The Daisy Age the threesome were said to have heralded, proved nothing more than a brief respite in rap's decline, however. De La Soul offered rap an ironic, cerebral future at the start of the Nineties but instead it chose to water down the politicised scaremongering of more visceral groups such as NWA, credited for keeping their coruscating rants "real"'. The Daisy Age was never going to survive gangsta rap's scything nihilism, a fact the group themselves recognised in their disastrous second album, De La Soul Is Dead.

True to the prevailing mood in hip-hop, the trio mount a rootsy, stripped down show. Long free of their flowery imagery, they perform with nothing more than a grand piano incongruously propping up their record decks. Rap, they seem to be saying, is coming home.

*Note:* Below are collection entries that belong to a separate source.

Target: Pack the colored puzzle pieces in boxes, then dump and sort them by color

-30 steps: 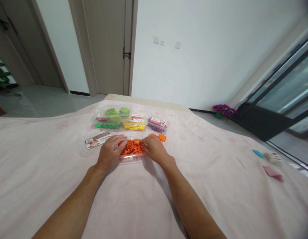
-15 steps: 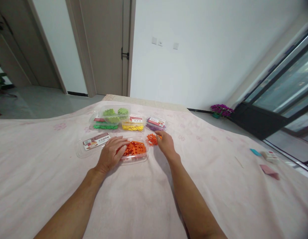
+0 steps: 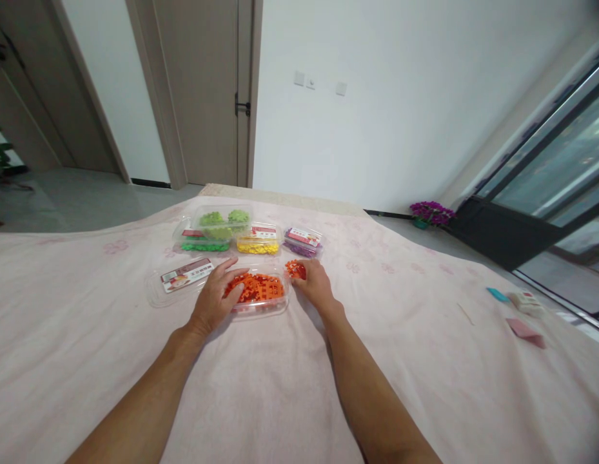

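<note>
Edging nearer the box (image 3: 261, 310), right hand (image 3: 314, 285)

No wording is legible at this resolution. The clear lid (image 3: 158, 294) carries a printed label (image 3: 187, 276) with a dark red band, a row of dark characters, a barcode-like block at the left end and a food-like picture; the characters are too small to read. Similar red-and-white labels appear on the box of yellow pieces (image 3: 258, 247), the box of purple pieces (image 3: 302, 249) and, partly visible, the box of green pieces (image 3: 205, 245); their print is unreadable.
</note>
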Motion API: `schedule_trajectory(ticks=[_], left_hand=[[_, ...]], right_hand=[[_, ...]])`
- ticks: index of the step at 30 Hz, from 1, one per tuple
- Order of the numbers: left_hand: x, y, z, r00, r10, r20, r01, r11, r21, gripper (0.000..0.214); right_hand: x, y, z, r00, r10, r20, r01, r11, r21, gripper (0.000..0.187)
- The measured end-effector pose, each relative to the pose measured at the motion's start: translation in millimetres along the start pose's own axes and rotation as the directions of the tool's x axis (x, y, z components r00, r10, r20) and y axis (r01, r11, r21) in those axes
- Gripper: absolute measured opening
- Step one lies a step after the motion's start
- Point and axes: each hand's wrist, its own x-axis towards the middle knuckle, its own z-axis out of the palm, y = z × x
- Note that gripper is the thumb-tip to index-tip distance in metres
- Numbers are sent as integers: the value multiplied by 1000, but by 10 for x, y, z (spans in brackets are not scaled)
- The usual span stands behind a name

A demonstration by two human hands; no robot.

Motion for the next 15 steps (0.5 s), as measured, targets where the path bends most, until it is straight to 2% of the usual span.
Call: schedule_trajectory(ticks=[5,8,11,15], left_hand=[[10,-7,-13,1000,11,12,-11,1000,13,37],[22,-22,-30,997,53,55,-55,998,33,32],[31,-20,-41,994,71,80,-75,996,47,31],[31,7,-42,996,52,74,-57,997,54,31]], right_hand=[[43,94,80,992,75,-101,-52,975,214,38],[71,94,22,968,134,-210,-68,953,294,36],[95,-10,-118,943,163,-289,-46,928,371,38],[80,-297,-262,949,128,-290,25,882,471,36]])
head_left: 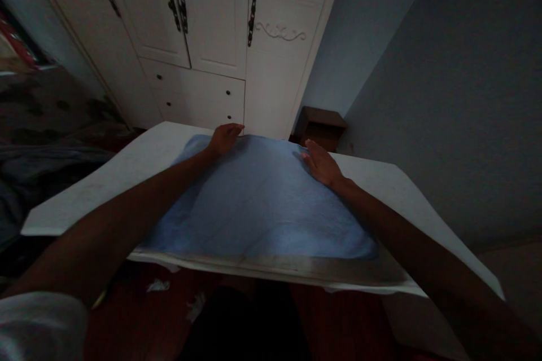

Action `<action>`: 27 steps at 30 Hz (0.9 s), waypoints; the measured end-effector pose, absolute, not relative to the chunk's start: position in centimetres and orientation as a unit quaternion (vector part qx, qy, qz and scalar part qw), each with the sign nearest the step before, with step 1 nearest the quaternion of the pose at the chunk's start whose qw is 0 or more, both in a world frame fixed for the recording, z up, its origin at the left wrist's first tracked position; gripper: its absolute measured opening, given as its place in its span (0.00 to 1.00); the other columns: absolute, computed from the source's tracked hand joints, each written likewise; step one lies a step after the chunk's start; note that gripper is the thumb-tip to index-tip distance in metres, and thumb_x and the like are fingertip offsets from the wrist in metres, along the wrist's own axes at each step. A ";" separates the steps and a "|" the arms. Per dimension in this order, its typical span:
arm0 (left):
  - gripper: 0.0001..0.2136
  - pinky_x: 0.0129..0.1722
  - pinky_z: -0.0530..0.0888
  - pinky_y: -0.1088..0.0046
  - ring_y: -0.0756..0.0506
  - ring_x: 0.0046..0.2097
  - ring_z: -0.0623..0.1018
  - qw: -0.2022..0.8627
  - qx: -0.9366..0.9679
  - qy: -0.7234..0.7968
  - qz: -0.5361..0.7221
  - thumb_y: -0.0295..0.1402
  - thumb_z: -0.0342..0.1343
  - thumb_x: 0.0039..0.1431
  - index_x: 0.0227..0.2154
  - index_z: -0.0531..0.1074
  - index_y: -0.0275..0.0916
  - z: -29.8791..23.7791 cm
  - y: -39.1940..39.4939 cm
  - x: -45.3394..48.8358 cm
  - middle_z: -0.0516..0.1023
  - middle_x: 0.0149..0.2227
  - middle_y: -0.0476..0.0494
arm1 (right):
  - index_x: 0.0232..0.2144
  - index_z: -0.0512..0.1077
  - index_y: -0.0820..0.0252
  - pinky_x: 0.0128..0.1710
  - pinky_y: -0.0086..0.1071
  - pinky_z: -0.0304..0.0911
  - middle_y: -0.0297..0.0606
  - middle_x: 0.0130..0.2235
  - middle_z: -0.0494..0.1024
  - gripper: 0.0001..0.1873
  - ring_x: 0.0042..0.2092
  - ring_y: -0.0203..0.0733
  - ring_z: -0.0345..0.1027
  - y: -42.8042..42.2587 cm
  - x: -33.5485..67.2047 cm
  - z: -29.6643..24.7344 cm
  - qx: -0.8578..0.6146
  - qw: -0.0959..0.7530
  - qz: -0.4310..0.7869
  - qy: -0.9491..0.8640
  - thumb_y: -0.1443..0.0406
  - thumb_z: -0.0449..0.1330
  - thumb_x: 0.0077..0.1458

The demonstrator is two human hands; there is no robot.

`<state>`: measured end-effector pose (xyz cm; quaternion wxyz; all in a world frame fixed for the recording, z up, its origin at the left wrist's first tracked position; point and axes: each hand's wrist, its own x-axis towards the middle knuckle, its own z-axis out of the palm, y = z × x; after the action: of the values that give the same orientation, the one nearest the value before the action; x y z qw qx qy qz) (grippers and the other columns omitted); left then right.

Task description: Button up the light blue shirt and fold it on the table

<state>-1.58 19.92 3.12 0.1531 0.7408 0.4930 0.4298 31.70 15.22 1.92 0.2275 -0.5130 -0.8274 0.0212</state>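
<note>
A blue cloth (pixel 262 203), perhaps a towel, lies spread flat over the middle of a white table (pixel 372 177). Near its far edge, left of centre, is my left hand (pixel 226 138), fingers stretched forward over the cloth. My right hand (pixel 322 163) is at the cloth's far right corner, its fingers extended and pointing inward. Neither hand grips the cloth; whether the palms press on it is hard to tell in the dim light. My forearms pass over the cloth's left and right sides.
Beyond the table stands a white wardrobe (pixel 215 11) with dark handles. A small brown cabinet (pixel 324 121) sits by the grey wall at the right. Dark fabric (pixel 25 180) is heaped at the left. White scraps (pixel 158 286) lie on the reddish floor below.
</note>
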 end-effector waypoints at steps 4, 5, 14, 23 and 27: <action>0.23 0.48 0.70 0.65 0.43 0.44 0.76 0.180 0.780 0.462 0.382 0.49 0.43 0.62 0.37 0.76 0.34 5.8 15.8 -0.3 0.80 0.40 0.38 | 0.66 0.51 0.61 0.66 0.53 0.45 0.46 0.66 0.56 0.38 0.67 0.53 0.47 9.1 30.9 2.9 -0.495 0.245 0.035 -0.833 0.45 0.37 0.63; 0.24 0.48 0.71 0.66 0.43 0.44 0.77 0.188 0.794 0.449 0.363 0.49 0.43 0.63 0.37 0.76 0.34 6.5 14.2 0.6 0.80 0.41 0.39 | 0.66 0.50 0.61 0.66 0.53 0.46 0.46 0.66 0.55 0.37 0.67 0.53 0.47 7.4 30.1 3.1 -0.480 0.244 0.037 -0.842 0.45 0.38 0.64; 0.28 0.65 0.52 0.56 0.42 0.67 0.56 0.087 0.872 0.423 0.229 0.49 0.39 0.66 0.58 0.64 0.35 5.8 -0.3 5.0 0.65 0.62 0.37 | 0.67 0.47 0.63 0.64 0.54 0.49 0.52 0.66 0.54 0.37 0.68 0.53 0.44 -4.3 25.3 2.6 -0.378 0.218 -0.025 -0.899 0.50 0.48 0.63; 0.29 0.65 0.55 0.57 0.41 0.65 0.61 0.033 0.836 0.520 0.173 0.50 0.37 0.64 0.55 0.69 0.36 1.3 -0.4 -5.3 0.66 0.61 0.38 | 0.62 0.59 0.55 0.64 0.53 0.50 0.44 0.64 0.60 0.30 0.65 0.51 0.53 -3.9 35.5 0.1 -0.465 0.178 -0.005 -0.867 0.49 0.48 0.63; 0.31 0.64 0.56 0.58 0.38 0.65 0.60 -0.003 0.788 0.591 0.171 0.49 0.37 0.63 0.55 0.68 0.29 2.3 -0.7 -9.1 0.65 0.61 0.31 | 0.62 0.59 0.52 0.64 0.54 0.51 0.40 0.65 0.59 0.31 0.65 0.53 0.53 -4.8 39.5 0.1 -0.528 0.211 0.025 -0.822 0.48 0.48 0.62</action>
<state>-9.15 -0.72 2.28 -0.0026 0.7885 0.5909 0.1708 39.47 -4.76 0.07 0.2105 -0.5280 -0.8224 0.0245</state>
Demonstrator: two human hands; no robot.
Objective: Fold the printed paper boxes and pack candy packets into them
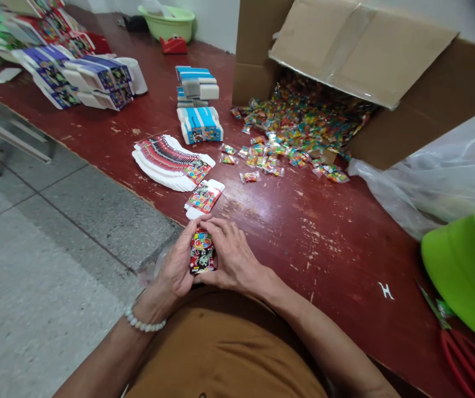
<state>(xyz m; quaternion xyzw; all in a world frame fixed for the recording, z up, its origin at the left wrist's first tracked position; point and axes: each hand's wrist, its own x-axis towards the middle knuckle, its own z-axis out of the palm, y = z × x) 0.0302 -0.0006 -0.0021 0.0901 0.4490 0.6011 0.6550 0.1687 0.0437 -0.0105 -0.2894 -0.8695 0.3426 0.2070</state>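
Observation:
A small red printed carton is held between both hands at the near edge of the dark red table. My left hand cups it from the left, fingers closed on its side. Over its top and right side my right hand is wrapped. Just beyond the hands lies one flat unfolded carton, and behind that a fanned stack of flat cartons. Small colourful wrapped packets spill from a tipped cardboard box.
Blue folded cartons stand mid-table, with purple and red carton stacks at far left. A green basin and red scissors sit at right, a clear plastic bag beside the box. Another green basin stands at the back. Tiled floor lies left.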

Hip-hop artists all too often ram their achievements down their audiences' throats. De La Soul - while they've learnt how to party - still appeal to your better nature. The quartet rattled through 3 Feet High and Rising, not to get their best known hits ("Me, Myself and I") and ("Hey, How Ya Doin'") out of the way, but to get feet moving. The fundamentals of hip- hop performance are all there: the crowd participation, the good-time rhetoric. But they are still the only rap group you would take your Mum to see.